Take home point of the day


If you show up to running with a hip that cannot flex well [or insert any joint movement here], then no matter what style of running you adopt, you will always be running with a hip that cannot flex well. THIS is the problem. Not your foot strike. You can run Chi, Pose, backwards, or prancercize (remember that??) and you'll do it all to the best of your ability all with an inability to flex your hip well. You'll get the job done and get from point A to B, but continue to move around your limitations.

What To Do


If you're interested in improving as a runner, there are certain big ticket items you need to address:

- Stability in life, first and foremost

- Train consistently + progressively + enjoy the process

- Lifestyle factors (sleep, nutrition, stressors)

- How well you move

These are all foundational. The broader your foundation, the higher your potential peak. Ignore any of these and you've got holes in the resume with massive improvement potential.

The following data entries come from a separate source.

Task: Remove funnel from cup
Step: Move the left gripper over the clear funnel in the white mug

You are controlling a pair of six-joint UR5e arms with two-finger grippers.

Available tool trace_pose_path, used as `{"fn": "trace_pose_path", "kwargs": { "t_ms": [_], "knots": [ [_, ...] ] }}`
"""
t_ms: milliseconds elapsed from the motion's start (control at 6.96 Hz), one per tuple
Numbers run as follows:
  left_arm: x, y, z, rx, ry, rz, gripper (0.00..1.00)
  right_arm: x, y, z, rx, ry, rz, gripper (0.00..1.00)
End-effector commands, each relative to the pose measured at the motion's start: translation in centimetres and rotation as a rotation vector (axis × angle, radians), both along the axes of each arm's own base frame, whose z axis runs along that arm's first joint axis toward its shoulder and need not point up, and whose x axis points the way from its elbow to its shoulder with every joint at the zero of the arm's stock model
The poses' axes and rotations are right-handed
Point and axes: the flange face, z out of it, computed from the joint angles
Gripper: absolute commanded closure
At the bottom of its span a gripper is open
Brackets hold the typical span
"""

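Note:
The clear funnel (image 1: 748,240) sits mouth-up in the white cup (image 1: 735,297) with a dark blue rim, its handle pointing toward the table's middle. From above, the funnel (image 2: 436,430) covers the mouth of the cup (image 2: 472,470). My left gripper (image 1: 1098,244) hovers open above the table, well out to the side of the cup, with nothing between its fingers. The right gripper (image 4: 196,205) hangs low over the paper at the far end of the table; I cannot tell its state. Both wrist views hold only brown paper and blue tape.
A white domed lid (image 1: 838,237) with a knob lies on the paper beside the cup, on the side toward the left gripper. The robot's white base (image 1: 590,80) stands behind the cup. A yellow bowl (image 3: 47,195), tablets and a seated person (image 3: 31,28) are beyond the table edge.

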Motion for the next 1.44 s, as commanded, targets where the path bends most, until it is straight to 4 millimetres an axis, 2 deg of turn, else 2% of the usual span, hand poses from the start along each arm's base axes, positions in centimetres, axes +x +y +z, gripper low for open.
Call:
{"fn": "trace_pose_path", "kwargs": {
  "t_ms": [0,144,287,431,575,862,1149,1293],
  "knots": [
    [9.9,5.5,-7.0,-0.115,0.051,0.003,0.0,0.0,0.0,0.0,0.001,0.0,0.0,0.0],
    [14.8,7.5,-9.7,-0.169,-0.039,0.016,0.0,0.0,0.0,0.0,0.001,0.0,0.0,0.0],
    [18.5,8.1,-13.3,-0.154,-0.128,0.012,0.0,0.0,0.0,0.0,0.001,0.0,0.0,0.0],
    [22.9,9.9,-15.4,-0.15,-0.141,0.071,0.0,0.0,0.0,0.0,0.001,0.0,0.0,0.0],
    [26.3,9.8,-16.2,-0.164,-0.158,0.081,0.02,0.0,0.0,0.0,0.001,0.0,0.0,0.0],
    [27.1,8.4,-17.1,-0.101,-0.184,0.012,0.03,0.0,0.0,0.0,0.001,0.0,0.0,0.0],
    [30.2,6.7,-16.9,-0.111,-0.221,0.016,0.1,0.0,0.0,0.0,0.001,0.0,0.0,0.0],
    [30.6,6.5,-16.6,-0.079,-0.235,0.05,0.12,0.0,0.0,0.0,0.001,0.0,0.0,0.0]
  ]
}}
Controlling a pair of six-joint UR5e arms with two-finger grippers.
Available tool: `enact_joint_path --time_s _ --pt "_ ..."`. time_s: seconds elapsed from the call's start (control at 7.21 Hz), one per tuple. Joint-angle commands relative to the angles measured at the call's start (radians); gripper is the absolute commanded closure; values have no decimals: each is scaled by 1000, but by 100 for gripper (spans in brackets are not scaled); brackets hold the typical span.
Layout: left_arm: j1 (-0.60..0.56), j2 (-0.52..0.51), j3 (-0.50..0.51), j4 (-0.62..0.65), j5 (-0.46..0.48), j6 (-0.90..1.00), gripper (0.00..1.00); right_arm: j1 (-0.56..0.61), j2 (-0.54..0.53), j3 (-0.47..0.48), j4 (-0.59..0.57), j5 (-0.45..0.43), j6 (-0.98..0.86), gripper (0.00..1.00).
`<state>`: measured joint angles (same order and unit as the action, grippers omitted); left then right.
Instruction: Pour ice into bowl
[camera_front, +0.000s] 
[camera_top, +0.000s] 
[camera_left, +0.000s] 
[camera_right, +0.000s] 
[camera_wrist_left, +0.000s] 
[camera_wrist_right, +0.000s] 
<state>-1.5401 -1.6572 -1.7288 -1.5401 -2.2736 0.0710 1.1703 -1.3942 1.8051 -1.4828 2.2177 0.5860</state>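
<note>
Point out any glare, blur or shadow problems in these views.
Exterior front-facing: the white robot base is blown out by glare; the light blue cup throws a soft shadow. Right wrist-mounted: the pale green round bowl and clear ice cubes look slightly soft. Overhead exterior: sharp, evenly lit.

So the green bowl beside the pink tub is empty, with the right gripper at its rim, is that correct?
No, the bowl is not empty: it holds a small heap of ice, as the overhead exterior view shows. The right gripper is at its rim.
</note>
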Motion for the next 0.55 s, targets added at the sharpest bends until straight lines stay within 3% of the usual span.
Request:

Our sport is literally gait. Walking, running, same thing. If your gait ain't good, running more and getting stronger and sleeping more isn't going to improve it.

As a runner, part of what you signed up for is to be working on how well you move. Here's the basic process:

1. We must identify what joint movements to which you lack access. What's missing?

2. Learn what these movements should look and feel like.

3. Practice the movements daily to put them 'back on the movement map' and make them available during gait.

4. Run naturally, as relaxed as possible, and don't think too much. If you show up to running having access to what you need to do it well, then your body will take care of the rest.